Ultra IDE, also known as Ultra-ATA, doubles the rate of so called Fast-ATA -- 16.7MB/Sec to 33.4MB/Sec. These speeds are roughly 80% of the current speeds of fast-wide SCSI and fast-wide ultra-SCSI respectively. Ultra-ATA is fully backward compatible with Fast-ATA.

Although current IDE drives can only stream data at about 10MB/Sec it takes so long for the host computers to issue commands, that buffers fill up and can not be emptied in the 16.7mb bursts between delays waiting for commands. After allowing for the 275uSec plus command delays on typical 4kb transfers, the effective transfer rate of a fast PC is only 7.8MB/Sec. In order to support a 10mb/Sec drive, the PC would have to transfer the data in about 175uSec -- which requires a burst transfer rate about 24 MB/Sec. Failure to keep up with the disk results in adding the time for a full disk revolution to each data transfer. That can cut the actual transfer rate for contiguous data to about a third of the 7.8MB/Sec theoretical rate.

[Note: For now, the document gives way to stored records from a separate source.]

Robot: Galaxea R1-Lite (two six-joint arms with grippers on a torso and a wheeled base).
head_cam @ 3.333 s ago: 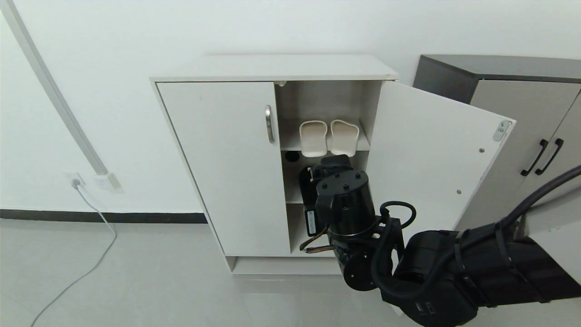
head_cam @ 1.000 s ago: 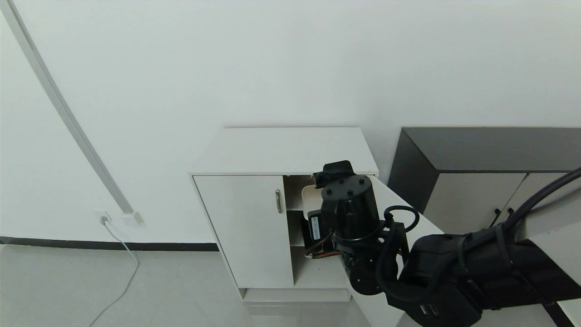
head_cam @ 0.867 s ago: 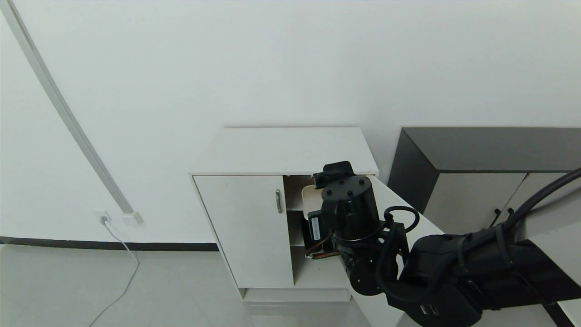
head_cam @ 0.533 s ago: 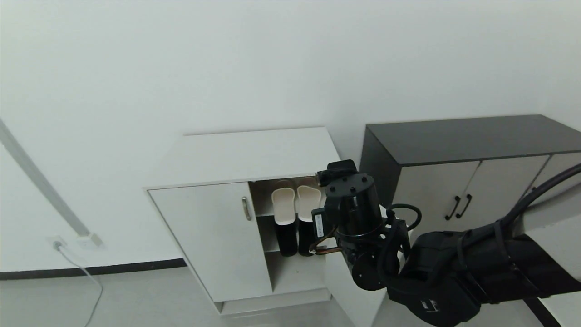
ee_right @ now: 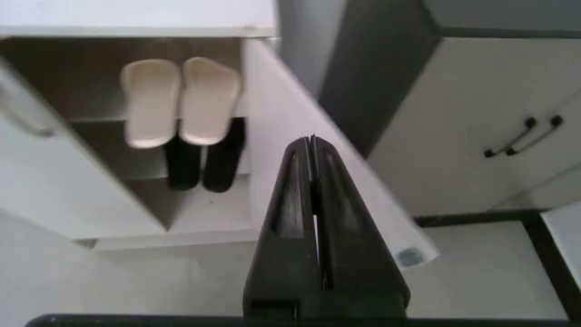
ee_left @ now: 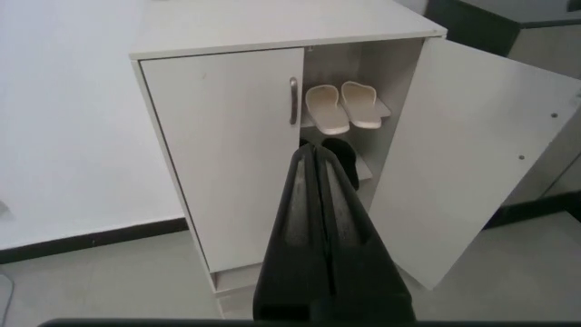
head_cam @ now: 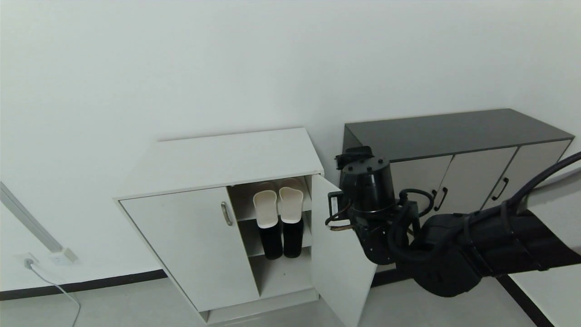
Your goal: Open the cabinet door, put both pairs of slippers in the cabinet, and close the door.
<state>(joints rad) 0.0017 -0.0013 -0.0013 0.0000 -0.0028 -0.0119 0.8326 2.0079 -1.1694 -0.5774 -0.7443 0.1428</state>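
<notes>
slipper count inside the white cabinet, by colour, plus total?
Cream slippers: 2
Black slippers: 2
Total: 4

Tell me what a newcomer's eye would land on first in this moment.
The white cabinet stands with its right door wide open. Inside, a pale pair of slippers sits directly above a black pair. The right gripper, shut and empty, is close by the open door, with a dark grey cabinet off to the right.
</notes>
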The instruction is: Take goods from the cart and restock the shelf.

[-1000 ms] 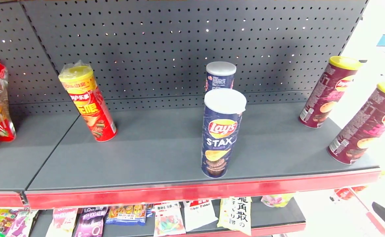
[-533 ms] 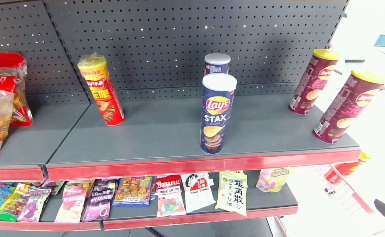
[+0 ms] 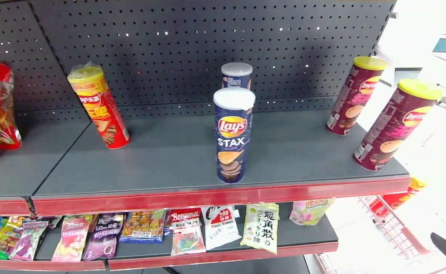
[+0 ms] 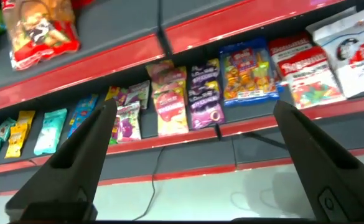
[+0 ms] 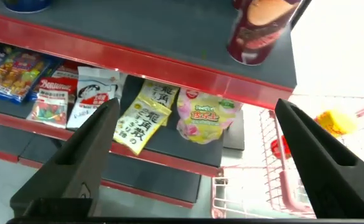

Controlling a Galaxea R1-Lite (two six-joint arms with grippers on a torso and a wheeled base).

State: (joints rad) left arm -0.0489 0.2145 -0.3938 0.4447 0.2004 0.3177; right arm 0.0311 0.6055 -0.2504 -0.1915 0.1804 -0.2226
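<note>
Left pincer [image 4: 195,104] spread, empty, facing snack packets [image 4: 203,93]; right pincer [image 5: 197,102] spread, empty, near cart [image 5: 256,186] with yellow item [image 5: 334,121] inside. Risk: arm rising from cart could clip maroon can [image 3: 396,125] at shelf [image 3: 223,196] front corner, toppling it

On the upper shelf [image 3: 192,156], a grey deck with a red front edge and a perforated back panel, 5 chip cans are seen standing upright. A red can with a yellow lid [image 3: 99,108] is placed toward the left, well back from the edge. 2 dark blue cans with pale lids are lined up in the middle, the front blue can [image 3: 233,137] near the edge and the rear blue can [image 3: 237,75] directly behind it. 2 maroon cans with yellow lids are set at the right end, the rear maroon can [image 3: 354,97] farther back and the front maroon can [image 3: 394,125] near the corner. A red wire cart [image 3: 386,224] is visible below that end.
</note>
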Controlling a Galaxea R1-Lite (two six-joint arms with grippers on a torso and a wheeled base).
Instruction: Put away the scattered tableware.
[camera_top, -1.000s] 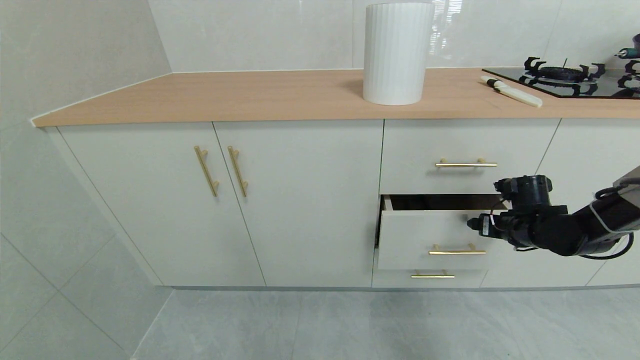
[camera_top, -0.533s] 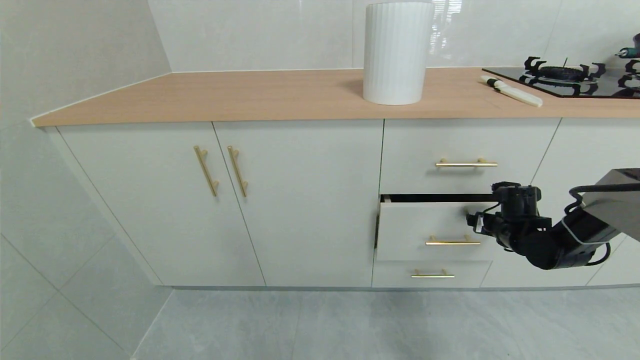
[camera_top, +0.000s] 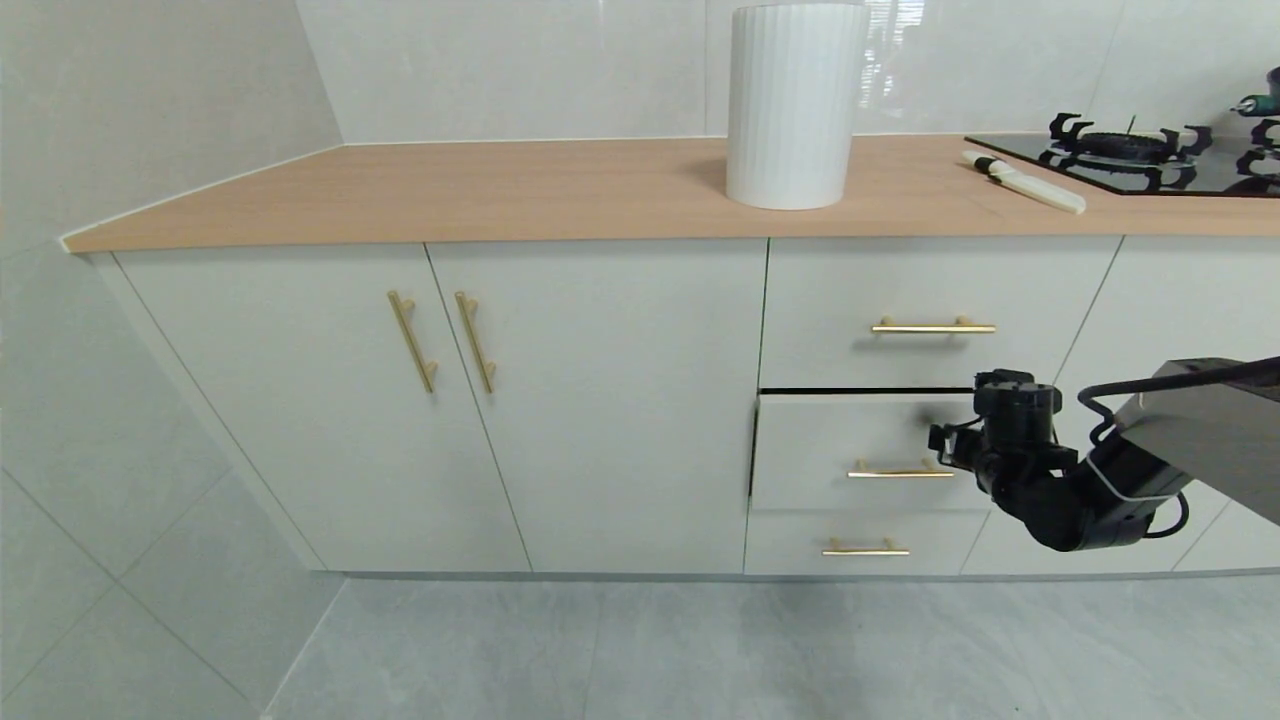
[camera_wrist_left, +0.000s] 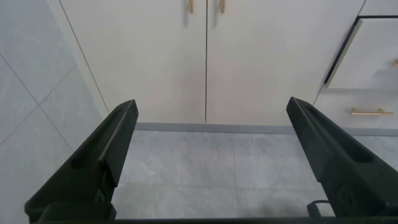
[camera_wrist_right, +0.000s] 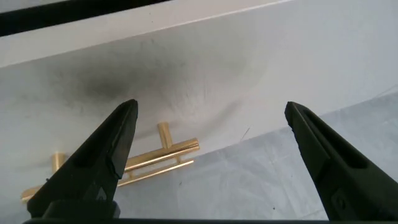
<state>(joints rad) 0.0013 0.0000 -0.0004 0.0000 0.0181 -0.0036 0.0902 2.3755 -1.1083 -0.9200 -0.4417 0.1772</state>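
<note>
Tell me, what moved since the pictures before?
The middle drawer slid in, from well open to nearly shut, with just a thin dark gap left on top. The right pincer, open, moved in with it toward the cabinet and sits close to the drawer front. The white jar, the knife and the cupboard doors stayed put.

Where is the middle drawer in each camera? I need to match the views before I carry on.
Head view: middle drawer, lower right, second in the stack of three, slightly ajar.
Left wrist view: middle drawer, beside the double doors, its front standing a little proud.
Right wrist view: middle drawer, close ahead, its gold handle in sight.
Shared landmark: the dark gap along the drawer's edge.
</note>
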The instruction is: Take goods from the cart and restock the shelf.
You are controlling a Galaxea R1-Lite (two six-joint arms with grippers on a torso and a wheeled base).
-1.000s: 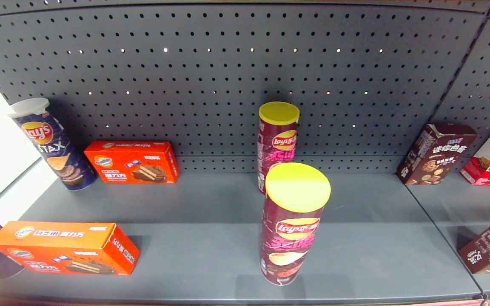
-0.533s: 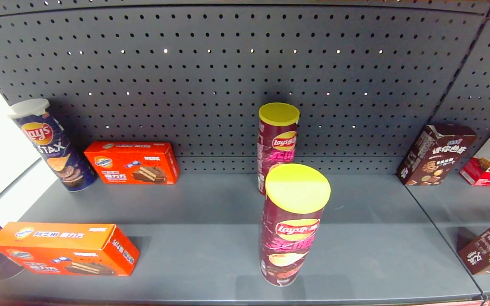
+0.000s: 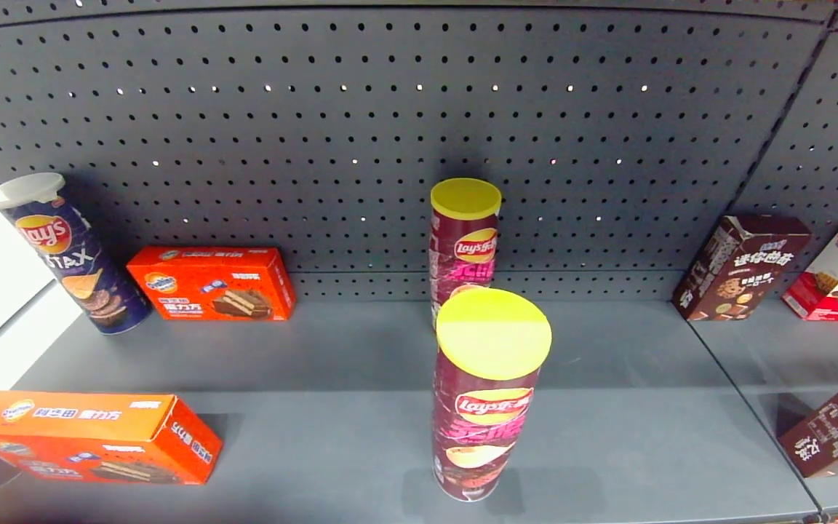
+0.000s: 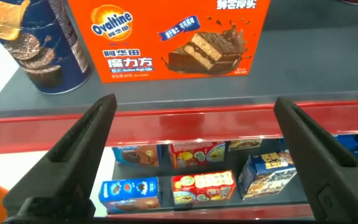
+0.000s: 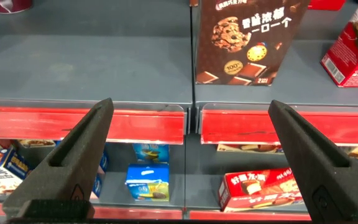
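My left gripper [image 4: 194,102] and right gripper [image 5: 191,104] both gape wide, gripping nothing. On the shelf [image 3: 630,422], 2 cans stand upright mid-frame in the head view: front can [image 3: 488,407], back can [image 3: 464,233].

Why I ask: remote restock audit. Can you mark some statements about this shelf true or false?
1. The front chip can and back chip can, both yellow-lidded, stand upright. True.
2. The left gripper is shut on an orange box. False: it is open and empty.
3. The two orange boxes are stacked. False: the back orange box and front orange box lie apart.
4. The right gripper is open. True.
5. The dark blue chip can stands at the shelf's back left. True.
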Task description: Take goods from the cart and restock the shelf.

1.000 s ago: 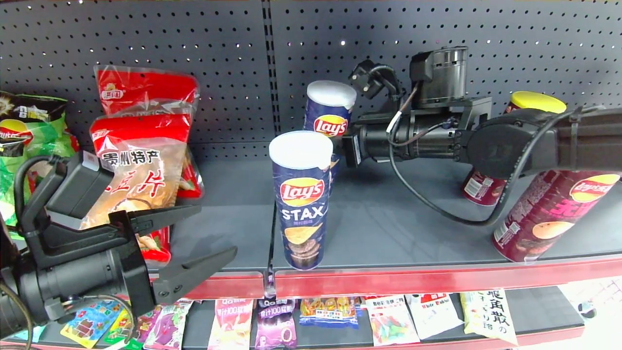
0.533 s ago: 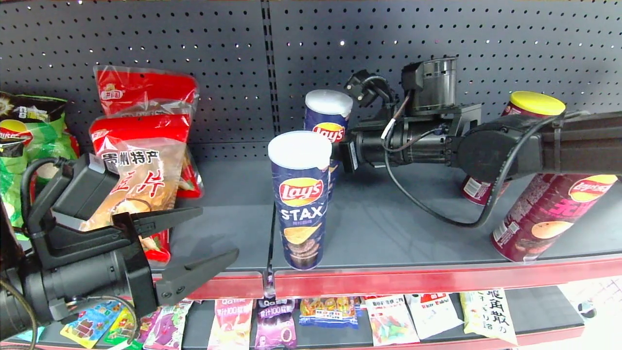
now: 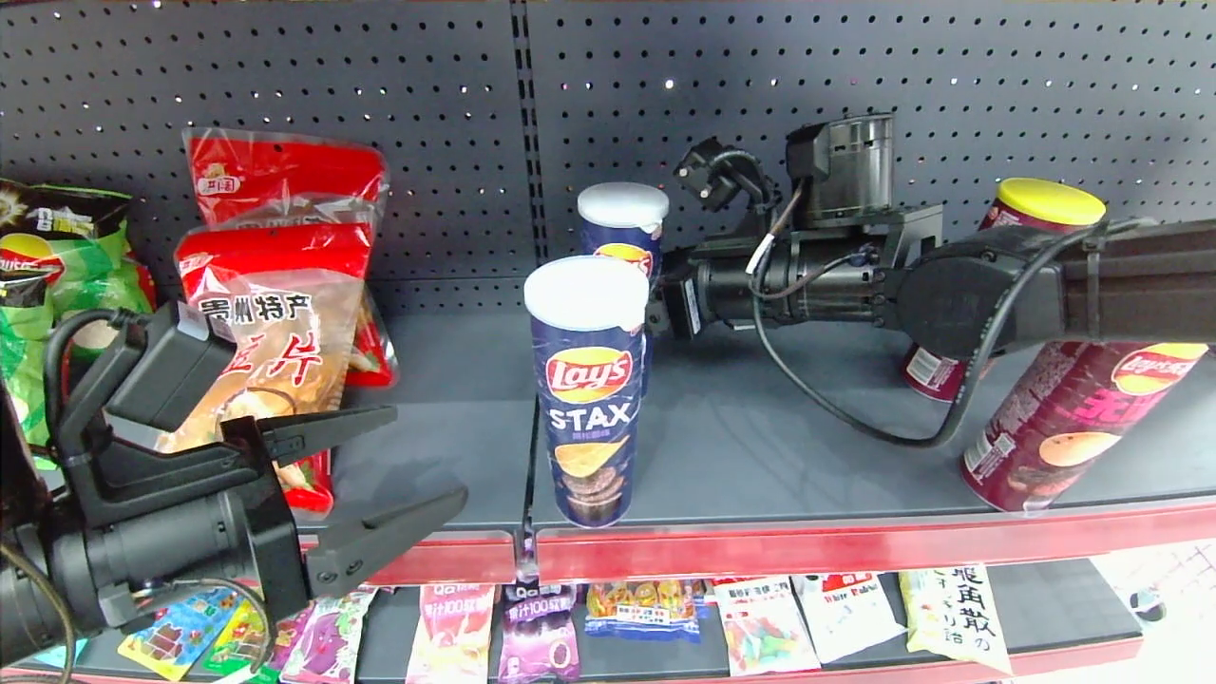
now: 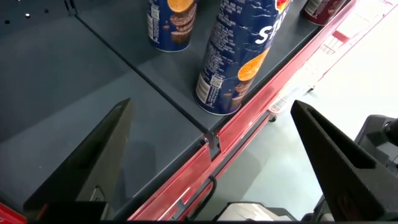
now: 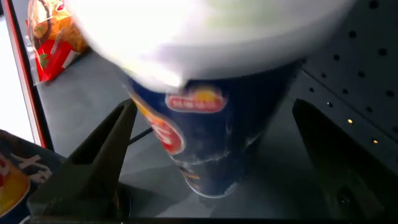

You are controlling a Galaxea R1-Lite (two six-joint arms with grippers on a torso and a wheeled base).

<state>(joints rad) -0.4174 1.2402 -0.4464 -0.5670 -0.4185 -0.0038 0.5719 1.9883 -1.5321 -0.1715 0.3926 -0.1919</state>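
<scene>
**Right claw (image 5: 211,118) grips the rear blue can (image 3: 622,223) on the shelf (image 3: 760,446)**

The claw has a finger at each side of the can, which stands upright near the pegboard back, just behind the front blue can (image 3: 589,380) at the shelf's red edge. I cannot tell whether its base touches the board. The left claw (image 3: 427,454) hangs open and empty before the red snack bags (image 3: 275,313). Farther right, a maroon can (image 3: 1073,418) leans.
</scene>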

Ultra-ATA works by allowing data to be transferred on both transitions of the data clock instead of only one transition. That not only allows doubling the transfer rate, but it does not require massive design changes to support either mode. Ultra_ATA also includes some changes in bus control that reduce propagation delays for some control signals by having them originate at the drive rather than at the host when it makes sense to do so.

An improved CRC verification scheme is added in ultra-IDE.

At Ultra DMA speeds, data cable characteristics begin to become important. Although 24 inch cables are often used for slower modes, the use of 18 inch cables with extra ground wires is recommended for PIO Mode 4 operation.